Matshiqi was speaking to the Daily News on Thursday, after being asked about remarks he made during an interview in April last year, where he foretold that the burning of key institutions signalled a call for the state to pause and reflect.

On Sunday morning, the country woke up to shocking reports that the parliamentary complex in Cape Town had been set alight.

On Wednesday police arrested a hammer-wielding man for shattering the Constitutional Court building's windows.

“I am talking about two things, literally, we saw the fire during the July unrest in KZN and most recently in Parliament. The colonial powers and the apartheid regime used the same parliament to dismember the African people from their being and from one another.

“What is required is a process of remembering the people through rituals and cleansing ceremonies, in cleaning the wounds of our ancestors who were victimised by that parliament.

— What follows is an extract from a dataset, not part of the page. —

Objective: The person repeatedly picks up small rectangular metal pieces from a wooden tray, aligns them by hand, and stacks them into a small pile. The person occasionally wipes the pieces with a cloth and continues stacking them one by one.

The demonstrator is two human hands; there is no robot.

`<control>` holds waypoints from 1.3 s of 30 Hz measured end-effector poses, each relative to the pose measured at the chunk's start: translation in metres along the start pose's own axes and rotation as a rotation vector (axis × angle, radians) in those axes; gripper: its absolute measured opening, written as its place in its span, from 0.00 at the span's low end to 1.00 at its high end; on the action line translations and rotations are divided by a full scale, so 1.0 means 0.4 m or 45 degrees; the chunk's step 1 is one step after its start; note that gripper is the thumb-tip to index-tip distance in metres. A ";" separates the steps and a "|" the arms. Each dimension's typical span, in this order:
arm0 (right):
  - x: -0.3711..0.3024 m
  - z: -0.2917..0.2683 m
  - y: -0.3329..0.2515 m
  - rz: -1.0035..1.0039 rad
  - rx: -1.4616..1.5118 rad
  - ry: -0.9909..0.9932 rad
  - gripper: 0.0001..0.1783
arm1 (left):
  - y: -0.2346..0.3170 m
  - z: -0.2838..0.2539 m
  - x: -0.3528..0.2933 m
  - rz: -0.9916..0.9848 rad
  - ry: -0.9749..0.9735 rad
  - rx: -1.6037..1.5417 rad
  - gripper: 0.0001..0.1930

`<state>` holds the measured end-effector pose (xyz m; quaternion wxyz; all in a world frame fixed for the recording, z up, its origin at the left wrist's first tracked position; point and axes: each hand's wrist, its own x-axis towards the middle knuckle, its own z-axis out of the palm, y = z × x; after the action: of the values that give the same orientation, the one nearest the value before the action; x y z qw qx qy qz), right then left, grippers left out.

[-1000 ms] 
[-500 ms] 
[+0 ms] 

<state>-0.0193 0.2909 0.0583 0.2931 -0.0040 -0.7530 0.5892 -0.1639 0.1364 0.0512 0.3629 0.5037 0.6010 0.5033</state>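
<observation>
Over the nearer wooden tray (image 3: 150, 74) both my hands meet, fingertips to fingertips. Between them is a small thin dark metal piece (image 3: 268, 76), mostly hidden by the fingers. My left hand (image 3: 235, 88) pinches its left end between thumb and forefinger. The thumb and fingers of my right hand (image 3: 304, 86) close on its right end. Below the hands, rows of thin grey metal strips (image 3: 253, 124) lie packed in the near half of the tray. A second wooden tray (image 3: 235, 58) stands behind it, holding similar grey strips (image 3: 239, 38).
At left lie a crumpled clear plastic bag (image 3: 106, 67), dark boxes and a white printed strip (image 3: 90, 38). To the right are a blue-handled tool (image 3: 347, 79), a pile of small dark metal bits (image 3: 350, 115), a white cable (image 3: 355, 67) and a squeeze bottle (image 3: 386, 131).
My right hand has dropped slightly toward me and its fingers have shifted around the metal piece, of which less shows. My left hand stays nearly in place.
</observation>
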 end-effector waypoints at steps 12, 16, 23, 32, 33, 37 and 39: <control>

We have spirits of the people who died wandering the streets, these spirits have not rested,” Matshiqi said.

He criticised African leaders for abandoning their African rituals and failing to cleanse public institutions after 1994. He said that this did not happen, because South Africa was a country in Africa that appeared to identify itself outside Africa.

“I look at the fires at Charlotte Maxeke, the fires in Cape Town, the African studies building burns down, the Rhodes Memorial burns down, there was another fire in KZN. “These are not just fires, these fires are prophecies of a storm of fire that is coming to this country if we do not change.

“The same applies to the Covid-19, it is not only a virus, but it is a messenger, an opportunity. Therefore, the fires themselves, if we look at them in terms of prophecy, are an opportunity for us to pause, reflect, meditate about the human condition and how to make it better. In that process we can reach for our higher selves, do better and be better,” he said.

Matshiqi appealed to South Africans to reflect on the meaning of the signs of the times, because they were an opportunity for people to do better and live better.

Three months after Matshiqi had foretold of the coming fires in the country, chaotic unrest broke out in the Kwazulu-Natal and Gauteng provinces, with malls and warehouses looted and burnt down to ashes in some areas.

During the unrest more than 300 people lost their lives.